Requirement.
Go over the data and copy out each line with "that" in it.

Dataset section.
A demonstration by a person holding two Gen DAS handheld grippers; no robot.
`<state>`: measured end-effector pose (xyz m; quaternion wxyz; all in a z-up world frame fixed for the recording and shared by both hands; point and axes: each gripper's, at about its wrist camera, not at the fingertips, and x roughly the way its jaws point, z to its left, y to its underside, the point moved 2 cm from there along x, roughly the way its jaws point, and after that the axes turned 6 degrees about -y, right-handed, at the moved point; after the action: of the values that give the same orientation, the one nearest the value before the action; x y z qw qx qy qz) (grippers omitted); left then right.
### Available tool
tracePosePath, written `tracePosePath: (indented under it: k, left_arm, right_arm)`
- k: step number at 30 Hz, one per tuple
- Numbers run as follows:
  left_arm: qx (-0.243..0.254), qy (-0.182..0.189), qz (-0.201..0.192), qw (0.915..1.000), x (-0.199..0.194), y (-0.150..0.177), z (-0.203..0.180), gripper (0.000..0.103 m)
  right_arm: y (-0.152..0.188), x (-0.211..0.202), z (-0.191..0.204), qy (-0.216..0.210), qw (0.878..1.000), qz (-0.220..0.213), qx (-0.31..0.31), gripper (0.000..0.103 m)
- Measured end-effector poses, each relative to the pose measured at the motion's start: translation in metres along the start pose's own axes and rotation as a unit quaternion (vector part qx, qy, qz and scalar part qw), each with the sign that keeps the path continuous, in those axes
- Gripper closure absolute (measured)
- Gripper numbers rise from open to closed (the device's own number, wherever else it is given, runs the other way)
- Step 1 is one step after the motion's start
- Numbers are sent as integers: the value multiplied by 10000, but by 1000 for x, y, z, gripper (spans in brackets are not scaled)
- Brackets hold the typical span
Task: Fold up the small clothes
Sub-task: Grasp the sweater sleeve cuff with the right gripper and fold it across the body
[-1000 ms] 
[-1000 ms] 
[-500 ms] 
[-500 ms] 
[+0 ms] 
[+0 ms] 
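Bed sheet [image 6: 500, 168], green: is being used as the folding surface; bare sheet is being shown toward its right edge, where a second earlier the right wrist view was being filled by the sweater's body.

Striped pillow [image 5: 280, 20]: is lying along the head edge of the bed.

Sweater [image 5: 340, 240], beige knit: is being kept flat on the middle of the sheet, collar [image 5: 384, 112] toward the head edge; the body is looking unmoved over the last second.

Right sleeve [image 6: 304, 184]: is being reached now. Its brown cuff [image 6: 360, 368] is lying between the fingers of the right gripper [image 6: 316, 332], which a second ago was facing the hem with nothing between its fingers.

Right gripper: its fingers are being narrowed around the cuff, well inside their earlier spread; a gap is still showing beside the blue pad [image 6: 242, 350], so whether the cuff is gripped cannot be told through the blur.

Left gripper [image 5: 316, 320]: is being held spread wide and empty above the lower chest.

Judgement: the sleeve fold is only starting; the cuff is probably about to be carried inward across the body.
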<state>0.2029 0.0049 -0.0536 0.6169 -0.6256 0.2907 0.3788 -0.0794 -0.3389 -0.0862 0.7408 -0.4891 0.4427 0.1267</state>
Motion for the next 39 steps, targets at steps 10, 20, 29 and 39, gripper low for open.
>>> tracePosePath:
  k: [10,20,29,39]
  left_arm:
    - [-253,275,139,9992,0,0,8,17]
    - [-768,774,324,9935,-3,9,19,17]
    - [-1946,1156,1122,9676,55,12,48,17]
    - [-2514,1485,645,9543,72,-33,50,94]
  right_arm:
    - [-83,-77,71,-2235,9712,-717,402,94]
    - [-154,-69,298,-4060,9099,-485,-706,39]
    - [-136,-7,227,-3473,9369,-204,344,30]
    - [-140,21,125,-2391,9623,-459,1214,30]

Answer space.
`<state>`: measured end-effector pose (xyz m; quaternion wxyz; all in a z-up world frame fixed for the recording and shared by both hands; point and axes: each gripper's, at about its wrist camera, not at the fingertips, and x roughly the way its jaws point, z to its left, y to its underside, the point moved 2 cm from there along x, roughly the way its jaws point, and after that the axes turned 6 degrees about -y, right-handed, at the moved point; after the action: of the values that give the same orientation, the one nearest the value before the action; x y z qw qx qy qz) (grippers omitted); left then right.
- Measured end-effector poses, each relative to the pose measured at the motion's start: translation in metres along the start pose's own axes and rotation as a unit quaternion (vector part qx, qy, qz and scalar part qw), each with the sign that keeps the path continuous, in those axes

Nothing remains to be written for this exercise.